Equal induction of RNA stability by UV both in p53^+/+ and p53^−/− cells. Fibroblast cell lines from p53 knockout mice (p53^−/−) and from the wild-type mice (p53^+/+) were irradiated with UVC (30 J/m²). The cells were harvested at the indicated time points, and poly(A)⁺ RNA was prepared and analyzed as described in the legends to Fig. 1 through 3.

FIG. 11

c-fos is required for cell survival. c-fos^+/+, c-fos^−/−, and NIH 3T3 cells were irradiated with the indicated UVC dose, counted, and plated in quadruplicate at a density of 10³ cells/well in 96-well plates.
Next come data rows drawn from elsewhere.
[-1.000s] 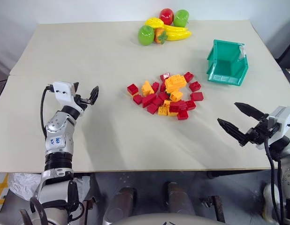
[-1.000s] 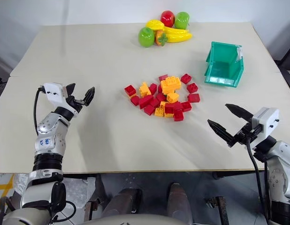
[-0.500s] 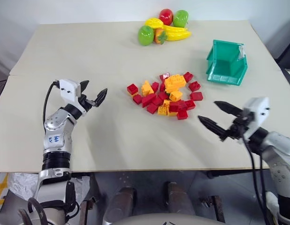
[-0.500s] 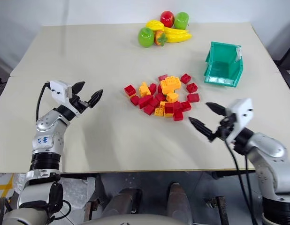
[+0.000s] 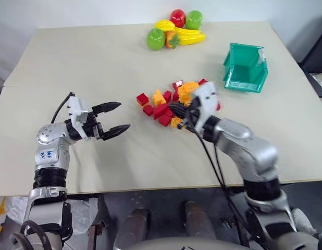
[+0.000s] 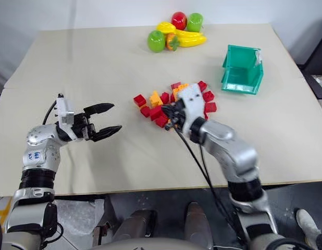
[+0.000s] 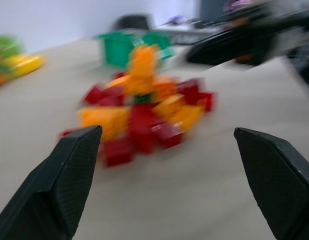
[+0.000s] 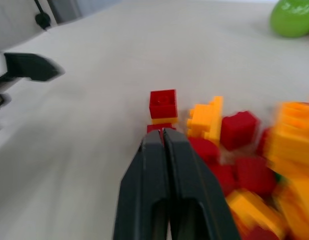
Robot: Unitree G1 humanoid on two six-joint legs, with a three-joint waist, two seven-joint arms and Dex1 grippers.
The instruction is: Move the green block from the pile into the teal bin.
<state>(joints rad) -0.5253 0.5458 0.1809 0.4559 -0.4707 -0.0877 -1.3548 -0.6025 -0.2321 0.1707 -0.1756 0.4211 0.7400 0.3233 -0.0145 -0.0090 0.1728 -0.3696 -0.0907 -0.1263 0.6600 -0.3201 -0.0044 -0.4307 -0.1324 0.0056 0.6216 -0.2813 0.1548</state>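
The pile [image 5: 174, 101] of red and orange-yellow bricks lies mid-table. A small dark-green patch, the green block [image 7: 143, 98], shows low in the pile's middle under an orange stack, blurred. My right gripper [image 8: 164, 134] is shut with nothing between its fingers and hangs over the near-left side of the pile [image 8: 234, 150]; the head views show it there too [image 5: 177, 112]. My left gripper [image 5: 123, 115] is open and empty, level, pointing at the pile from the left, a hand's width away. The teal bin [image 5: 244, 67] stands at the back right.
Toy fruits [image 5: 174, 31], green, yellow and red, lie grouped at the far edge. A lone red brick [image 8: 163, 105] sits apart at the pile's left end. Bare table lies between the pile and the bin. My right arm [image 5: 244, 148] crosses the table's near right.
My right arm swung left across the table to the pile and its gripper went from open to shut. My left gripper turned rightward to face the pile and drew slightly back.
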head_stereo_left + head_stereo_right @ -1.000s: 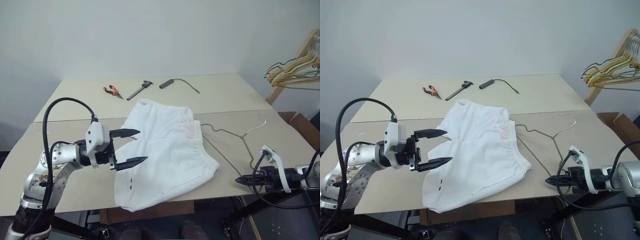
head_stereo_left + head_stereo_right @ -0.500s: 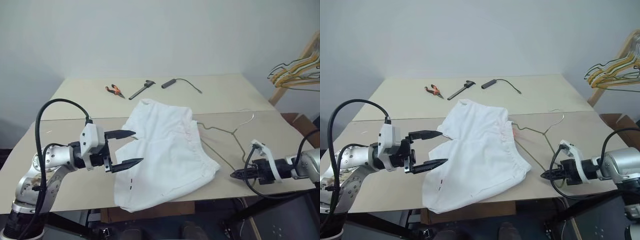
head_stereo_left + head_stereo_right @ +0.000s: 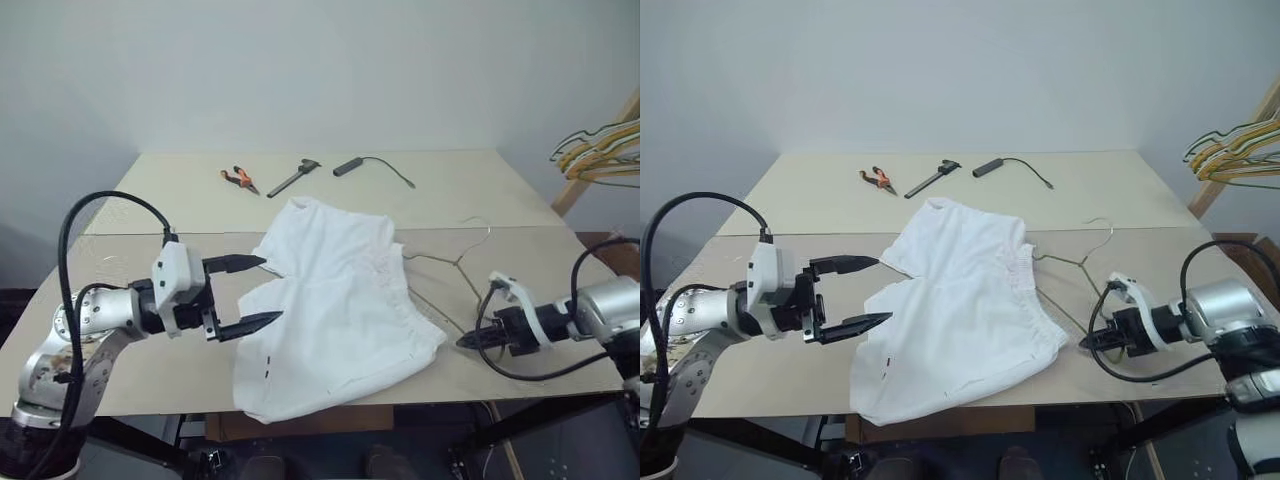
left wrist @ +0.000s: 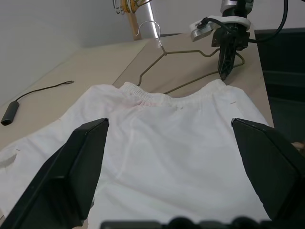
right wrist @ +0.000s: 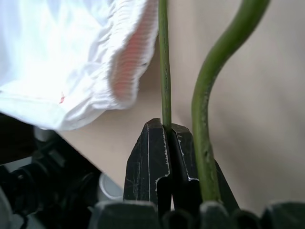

After 36 h or 5 days, respectively, MTT was added at a final concentration of 1 mg/ml, and the cells were returned to the incubator for additional 4 h. The medium was replaced by isopropanol, and MTT conversion was immediately measured at 590 nm. The mean values of three independent experiments were calculated and plotted as percentages of nonirradiated cells.